CrunchyData / postgres-operator

Production PostgreSQL for Kubernetes, from high availability Postgres clusters to full-scale database-as-a-service.
https://access.crunchydata.com/documentation/postgres-operator/v5/
Apache License 2.0
3.88k stars 585 forks source link

Exporter Logging Errors for nodemx disk metrics and ccp_pg_stat_statements_reset #2990

Closed kyle-rf closed 1 year ago

kyle-rf commented 2 years ago

Please ensure you do the following when reporting a bug:

Note that some logs needed to troubleshoot may be found in the /pgdata/<CLUSTERNAME>/pg_log directory on your Postgres instance.

An incomplete bug report can lead to delays in resolving the issue or the closing of a ticket, so please be as detailed as possible.

If you are looking for general support, please view the support page for where you can ask questions.

Thanks for reporting the issue, we're looking forward to helping you!

Overview

Upon upgrading PGO to 4.7.4 and upgrading a pg cluster. The metrics container for the cluster began logging errors:

"Error running query on database "127.0.0.1:5432": ccp_pg_stat_statements_reset pq: function monitor.pg_stat_statements_reset_info(integer) does not exist"
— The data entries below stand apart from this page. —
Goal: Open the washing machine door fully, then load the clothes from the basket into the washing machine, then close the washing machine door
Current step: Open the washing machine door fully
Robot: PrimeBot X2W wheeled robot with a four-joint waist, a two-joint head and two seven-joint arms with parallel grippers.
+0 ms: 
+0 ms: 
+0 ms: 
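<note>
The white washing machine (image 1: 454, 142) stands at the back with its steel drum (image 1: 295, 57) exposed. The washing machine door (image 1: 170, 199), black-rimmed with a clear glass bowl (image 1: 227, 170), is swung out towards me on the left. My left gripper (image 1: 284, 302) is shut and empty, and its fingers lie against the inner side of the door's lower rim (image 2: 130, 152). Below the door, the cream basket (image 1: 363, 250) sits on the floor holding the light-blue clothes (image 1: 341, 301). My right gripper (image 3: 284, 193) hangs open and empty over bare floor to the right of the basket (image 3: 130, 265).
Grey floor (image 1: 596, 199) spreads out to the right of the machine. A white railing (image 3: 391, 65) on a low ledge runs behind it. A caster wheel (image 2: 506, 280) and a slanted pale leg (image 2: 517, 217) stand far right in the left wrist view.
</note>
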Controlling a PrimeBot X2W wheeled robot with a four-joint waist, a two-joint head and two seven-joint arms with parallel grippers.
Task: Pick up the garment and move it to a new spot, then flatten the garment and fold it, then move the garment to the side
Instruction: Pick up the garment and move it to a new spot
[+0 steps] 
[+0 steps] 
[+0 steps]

"Error running query on database "127.0.0.1:5432": ccp_nodemx_data_disk pq: query-specified return tuple and function return type are not compatible"

Environment

Please provide the following details:

Steps to Reproduce

REPRO

Provide steps to get to the error condition: Have existing Prometheus Deployment Deploy PGO 4.6.2 Do NOT Deploy pgmonitor Create a cluster with metrics Ensure metrics are reaching the existing Prometheus instance should not be generating psql_scrape_errors yet Upgrade PGO to 4.7.4 Upgrade the pg cluster

EXPECTED

No scrape errors were expected. All metrics are going into non-pgmonitor Prometheus.

ACTUAL

Metrics are still reaching the non-pgmonitor Prometheus, but the exporter is now failing to retrieve some metrics with the following errors:

"Error running query on database "127.0.0.1:5432": ccp_pg_stat_statements_reset pq: function monitor.pg_stat_statements_reset_info(integer) does not exist"

"Error running query on database "127.0.0.1:5432": ccp_nodemx_data_disk pq: query-specified return tuple and function return type are not compatible"

Logs

See above

jkatz commented 2 years ago

Did you run ALTER EXTENSION pgnodemx UPDATE; as a superuser in each of your applicable databases?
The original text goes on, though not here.